Newport Beach commerce leaders want "wayfinding" signs so visitors won't miss out, but the City Council has delayed funding for the second year.

July 01, 2010|By Mike Reicher,

When tourists pop into the Shore House Café near the Balboa Pier they're often confused. Are we on Balboa Island? Which way is San Diego?

Bartender Brianne Parmeter, 26, directs them, she says, and does her best to convert their inquiry into a dinner sale.

But tourism leaders and others in the business community think they can streamline the process. They want to install signs around the city that point to the big attractions and little neighborhoods, helping visitors get to their destinations faster. Now, 10 years after they started planning, the signs are ready to be built and installed, but city council members voted to delay funding.

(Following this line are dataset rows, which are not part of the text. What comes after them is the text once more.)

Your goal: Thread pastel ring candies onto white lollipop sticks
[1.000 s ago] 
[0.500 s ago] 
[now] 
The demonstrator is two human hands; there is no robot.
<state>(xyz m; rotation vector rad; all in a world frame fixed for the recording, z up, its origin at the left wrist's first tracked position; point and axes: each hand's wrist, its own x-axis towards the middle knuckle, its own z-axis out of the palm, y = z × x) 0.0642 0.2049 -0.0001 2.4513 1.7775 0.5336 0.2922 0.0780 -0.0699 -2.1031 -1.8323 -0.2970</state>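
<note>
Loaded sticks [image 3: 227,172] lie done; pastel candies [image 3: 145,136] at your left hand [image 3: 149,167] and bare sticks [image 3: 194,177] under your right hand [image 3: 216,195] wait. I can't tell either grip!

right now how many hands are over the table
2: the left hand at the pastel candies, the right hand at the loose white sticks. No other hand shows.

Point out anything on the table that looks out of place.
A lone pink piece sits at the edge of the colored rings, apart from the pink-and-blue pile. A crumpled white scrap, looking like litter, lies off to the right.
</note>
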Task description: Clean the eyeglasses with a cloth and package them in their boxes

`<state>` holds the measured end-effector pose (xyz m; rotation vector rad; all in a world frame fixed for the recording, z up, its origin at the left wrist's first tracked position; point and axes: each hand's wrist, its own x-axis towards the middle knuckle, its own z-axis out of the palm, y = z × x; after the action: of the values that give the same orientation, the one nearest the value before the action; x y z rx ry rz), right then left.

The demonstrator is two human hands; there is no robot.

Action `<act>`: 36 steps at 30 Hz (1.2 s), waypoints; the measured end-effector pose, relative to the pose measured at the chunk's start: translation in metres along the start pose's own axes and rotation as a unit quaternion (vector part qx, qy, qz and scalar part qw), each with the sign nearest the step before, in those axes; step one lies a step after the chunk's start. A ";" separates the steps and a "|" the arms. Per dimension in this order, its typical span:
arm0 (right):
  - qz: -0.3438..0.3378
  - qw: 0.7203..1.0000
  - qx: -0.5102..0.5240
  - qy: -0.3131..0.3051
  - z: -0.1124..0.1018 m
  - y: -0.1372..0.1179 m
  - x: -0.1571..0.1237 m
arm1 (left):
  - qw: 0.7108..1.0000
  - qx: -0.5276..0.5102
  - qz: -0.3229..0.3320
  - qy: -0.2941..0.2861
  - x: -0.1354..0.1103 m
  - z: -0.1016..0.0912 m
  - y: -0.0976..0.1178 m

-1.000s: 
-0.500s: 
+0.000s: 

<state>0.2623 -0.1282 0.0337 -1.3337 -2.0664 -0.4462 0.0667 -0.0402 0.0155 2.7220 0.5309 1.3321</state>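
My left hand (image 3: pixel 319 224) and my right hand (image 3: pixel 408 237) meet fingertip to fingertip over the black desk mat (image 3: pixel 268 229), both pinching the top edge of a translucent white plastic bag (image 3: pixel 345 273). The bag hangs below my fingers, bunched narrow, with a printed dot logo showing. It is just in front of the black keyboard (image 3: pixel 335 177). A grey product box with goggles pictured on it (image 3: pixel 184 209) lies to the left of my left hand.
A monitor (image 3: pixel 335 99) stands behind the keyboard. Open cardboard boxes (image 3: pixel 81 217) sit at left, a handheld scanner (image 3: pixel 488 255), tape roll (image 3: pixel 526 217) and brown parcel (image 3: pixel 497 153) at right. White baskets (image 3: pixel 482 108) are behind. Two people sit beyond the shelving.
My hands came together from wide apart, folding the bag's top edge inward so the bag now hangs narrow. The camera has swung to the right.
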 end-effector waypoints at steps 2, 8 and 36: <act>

"We're trying to help visitors to the community find their destination, so they're not wasting time driving around instead of enjoying lunch or a cocktail," said Richard Luehrs, president of the Newport Beach Chamber of Commerce, who has helped plan the program. He's perturbed it was postponed. "Make budget cuts to things that don't have an impact on the local economy," he said.


There would be 68 signs around the city pointing to places like Balboa Island, Crystal Cove, Fashion Island and public institutions such as libraries and City Hall.

"Any time we can get people to more parts of Newport Beach, it will hopefully increase their chance to spend more money," said Gary Sherwin, president of the Newport Beach Conference & Visitors Bureau. He likes the proposed signs because they blend in with the city's aesthetic qualities, he said.

The oval boards sport a blue background with white type and gold trim, hanging about 17 feet from the ground. People can already see them around town; in a pilot project starting in 2005 the city installed 22 signs. Most of those are on the Balboa Peninsula, pointing to places such as the two piers.

Some of them, after years of delayed funding, now hang cockeyed or are covered by overgrown trees. For the past two fiscal years the City Council has either withdrawn funding or voted to keep the project offline.

Economic development officials envision replacing the hodgepodge of signs throughout the city. Many are as small as a no-parking sign and their colors vary — from green with white type to blue with white type.

"They have just gone up over time as various business and institutions have requested them," said Assistant City Manager Sharon Wood. "The point is we'll get rid of all the ones that don't match and people can't figure out."